» **EXERCISE DIRECTIONS**: Using the material that follows, output exactly the lines from the one containing "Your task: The" through the one containing "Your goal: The", with both ends kept.

» **PROVIDED RECORDS**:

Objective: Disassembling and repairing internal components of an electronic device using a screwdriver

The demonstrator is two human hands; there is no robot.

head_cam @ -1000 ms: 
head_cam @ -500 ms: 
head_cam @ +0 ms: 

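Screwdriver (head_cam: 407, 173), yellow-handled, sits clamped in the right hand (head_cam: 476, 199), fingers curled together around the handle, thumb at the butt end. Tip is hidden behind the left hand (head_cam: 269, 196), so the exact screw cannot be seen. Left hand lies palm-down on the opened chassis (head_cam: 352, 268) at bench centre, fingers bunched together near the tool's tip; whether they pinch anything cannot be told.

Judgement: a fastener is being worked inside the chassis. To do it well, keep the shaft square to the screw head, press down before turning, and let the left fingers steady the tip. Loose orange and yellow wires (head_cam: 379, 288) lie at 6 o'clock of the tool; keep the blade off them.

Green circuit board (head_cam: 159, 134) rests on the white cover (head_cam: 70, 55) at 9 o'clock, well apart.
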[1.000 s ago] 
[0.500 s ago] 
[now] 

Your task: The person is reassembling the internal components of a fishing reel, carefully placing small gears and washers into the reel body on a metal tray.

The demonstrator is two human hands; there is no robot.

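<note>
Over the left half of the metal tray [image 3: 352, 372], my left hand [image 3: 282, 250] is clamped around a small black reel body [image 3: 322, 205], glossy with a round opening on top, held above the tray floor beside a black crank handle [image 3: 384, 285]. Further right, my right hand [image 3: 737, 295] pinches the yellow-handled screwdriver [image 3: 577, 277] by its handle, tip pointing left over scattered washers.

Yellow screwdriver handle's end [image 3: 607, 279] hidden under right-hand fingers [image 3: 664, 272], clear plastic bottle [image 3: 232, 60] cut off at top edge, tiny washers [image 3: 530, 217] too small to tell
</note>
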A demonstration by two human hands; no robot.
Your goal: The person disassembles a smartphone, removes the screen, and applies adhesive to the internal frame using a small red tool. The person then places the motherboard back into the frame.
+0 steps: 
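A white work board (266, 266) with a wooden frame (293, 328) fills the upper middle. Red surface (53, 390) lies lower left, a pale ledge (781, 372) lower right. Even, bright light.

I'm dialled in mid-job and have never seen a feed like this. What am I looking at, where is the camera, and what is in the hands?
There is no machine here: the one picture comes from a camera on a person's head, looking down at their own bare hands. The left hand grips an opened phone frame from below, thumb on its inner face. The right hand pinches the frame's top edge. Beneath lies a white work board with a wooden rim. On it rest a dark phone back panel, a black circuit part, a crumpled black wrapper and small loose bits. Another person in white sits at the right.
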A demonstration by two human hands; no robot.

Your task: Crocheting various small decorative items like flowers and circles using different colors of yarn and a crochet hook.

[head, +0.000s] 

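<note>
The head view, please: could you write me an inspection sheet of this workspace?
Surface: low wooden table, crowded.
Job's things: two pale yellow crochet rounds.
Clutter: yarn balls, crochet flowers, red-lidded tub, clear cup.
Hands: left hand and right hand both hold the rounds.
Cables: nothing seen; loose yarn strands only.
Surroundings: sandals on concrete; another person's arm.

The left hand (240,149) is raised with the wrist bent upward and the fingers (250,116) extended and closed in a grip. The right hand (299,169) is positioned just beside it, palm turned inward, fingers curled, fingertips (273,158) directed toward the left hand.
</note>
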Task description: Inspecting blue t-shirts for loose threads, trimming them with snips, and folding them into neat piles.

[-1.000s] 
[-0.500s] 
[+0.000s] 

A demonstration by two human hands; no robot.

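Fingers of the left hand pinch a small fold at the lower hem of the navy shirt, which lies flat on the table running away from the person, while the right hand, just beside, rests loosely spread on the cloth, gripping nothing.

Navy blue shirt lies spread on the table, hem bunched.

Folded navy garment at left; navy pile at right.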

» **THE ANSWER**:
Your task: The person is reassembling the internal components of a fishing reel, carefully placing small gears and washers into the reel body on a metal tray.

The demonstrator is two human hands; there is no robot.

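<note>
Over the left half of the metal tray [image 3: 352, 372], my left hand [image 3: 282, 250] is clamped around a small black reel body [image 3: 322, 205], glossy with a round opening on top, held above the tray floor beside a black crank handle [image 3: 384, 285]. Further right, my right hand [image 3: 737, 295] pinches the yellow-handled screwdriver [image 3: 577, 277] by its handle, tip pointing left over scattered washers.

Yellow screwdriver handle's end [image 3: 607, 279] hidden under right-hand fingers [image 3: 664, 272], clear plastic bottle [image 3: 232, 60] cut off at top edge, tiny washers [image 3: 530, 217] too small to tell
</note>
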A demonstration by two human hands; no robot.
Your goal: The person disassembles a smartphone, removes the screen, and applies adhesive to the internal frame using a small red tool. The person then places the motherboard back into the frame.

Output is finished, and nothing else is required.